Coordination and Social Distancing: Inertia in the Aggregate Response to COVID-19

Social distancing is critical to slow the spread of COVID-19. However, social distancing in the wake of COVID-19 has been frustratingly slow and inadequate. Here we use a game theoretic model to show that, when a new and rare virus, like COVID-19, emerges, the aggregate level of social distancing has inherent inertia, and that clear national public statements are essential in reducing that inertia and adjusting the public’s behavior to the new, optimal level of social distancing. Novel infectious diseases abruptly change the appropriate level of social distancing, leaving individuals uncertain about how to act.

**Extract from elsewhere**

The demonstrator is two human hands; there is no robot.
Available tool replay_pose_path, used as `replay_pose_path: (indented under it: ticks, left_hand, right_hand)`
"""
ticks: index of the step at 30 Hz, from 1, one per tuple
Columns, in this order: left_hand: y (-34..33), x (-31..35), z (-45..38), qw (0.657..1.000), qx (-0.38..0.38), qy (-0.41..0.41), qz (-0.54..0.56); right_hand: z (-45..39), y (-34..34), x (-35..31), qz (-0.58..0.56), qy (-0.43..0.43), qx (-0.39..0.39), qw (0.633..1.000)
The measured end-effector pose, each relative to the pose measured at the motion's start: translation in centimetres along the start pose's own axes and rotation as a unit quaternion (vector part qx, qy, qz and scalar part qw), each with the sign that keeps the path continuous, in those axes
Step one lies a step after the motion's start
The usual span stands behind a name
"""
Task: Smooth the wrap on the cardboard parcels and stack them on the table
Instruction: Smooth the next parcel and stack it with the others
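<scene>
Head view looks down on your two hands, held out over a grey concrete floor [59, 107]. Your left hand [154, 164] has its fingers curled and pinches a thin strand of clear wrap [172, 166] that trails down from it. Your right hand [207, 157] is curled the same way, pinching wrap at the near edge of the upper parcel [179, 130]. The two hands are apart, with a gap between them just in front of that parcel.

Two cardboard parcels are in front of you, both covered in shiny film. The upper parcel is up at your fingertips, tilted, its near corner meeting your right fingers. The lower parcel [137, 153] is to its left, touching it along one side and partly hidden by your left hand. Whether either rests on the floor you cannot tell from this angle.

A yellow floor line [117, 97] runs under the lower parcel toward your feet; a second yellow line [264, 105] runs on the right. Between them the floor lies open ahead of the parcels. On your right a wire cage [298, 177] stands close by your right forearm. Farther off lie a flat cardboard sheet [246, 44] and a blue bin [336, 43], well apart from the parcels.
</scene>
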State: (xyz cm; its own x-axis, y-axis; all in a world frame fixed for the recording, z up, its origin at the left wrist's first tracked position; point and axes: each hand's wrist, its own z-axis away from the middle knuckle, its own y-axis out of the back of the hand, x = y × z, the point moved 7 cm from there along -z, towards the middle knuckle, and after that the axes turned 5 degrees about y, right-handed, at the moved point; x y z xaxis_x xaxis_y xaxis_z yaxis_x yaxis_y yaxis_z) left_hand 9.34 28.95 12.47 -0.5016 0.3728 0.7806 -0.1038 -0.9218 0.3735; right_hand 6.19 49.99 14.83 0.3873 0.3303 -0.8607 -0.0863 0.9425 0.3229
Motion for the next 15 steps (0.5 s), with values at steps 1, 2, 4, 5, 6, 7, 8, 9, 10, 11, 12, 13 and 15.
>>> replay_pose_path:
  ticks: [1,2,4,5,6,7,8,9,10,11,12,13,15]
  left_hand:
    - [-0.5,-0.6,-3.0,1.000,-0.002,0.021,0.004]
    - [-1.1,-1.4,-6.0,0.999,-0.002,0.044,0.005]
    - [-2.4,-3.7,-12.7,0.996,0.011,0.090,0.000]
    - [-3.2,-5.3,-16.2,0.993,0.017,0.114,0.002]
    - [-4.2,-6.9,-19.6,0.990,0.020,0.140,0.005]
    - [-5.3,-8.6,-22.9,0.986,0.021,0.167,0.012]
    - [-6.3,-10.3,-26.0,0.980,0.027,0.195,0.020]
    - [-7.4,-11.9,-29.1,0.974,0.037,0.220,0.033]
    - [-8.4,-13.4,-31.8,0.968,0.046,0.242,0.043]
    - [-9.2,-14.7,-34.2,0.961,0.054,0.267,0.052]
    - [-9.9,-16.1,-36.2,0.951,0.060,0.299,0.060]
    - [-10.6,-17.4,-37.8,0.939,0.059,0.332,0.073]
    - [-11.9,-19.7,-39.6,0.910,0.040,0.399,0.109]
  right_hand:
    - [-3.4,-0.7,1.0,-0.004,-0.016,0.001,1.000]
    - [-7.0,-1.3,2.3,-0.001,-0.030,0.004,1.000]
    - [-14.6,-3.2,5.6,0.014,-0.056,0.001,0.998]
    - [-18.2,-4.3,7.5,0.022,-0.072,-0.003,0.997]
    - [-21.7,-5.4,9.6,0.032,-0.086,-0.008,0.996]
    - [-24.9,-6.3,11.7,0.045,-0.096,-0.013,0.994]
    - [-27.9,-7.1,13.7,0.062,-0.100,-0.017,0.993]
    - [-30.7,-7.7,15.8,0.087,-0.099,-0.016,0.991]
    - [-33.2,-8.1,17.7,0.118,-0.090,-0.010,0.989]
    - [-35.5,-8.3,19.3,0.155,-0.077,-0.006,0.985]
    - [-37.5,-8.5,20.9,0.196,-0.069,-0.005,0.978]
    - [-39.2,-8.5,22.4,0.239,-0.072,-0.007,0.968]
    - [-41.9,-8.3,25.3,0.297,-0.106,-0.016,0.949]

Inertia arises in such a setting because individuals care about conforming to social norms (e.g., it is awkward to refuse a social invitation or work request) and the previous level of social distancing provides a focal point to coordinate behavior. Clear and consistent national statements about the new optimal level of social distancing enable individuals and communities to coordinate on new norms of behavior, reducing inertia and moving the society closer to the optimum. Such national statements generate a beneficial over-reaction from the public that offsets the over-weighting of past experience. National communications are preferable to communications through local governments or employers when the optimal levels of social distancing are highly correlated over-time and when individuals are poorly informed about changes in the optimal level of social distancing. Our results show the utility of game theoretic models in disease control and public health policy.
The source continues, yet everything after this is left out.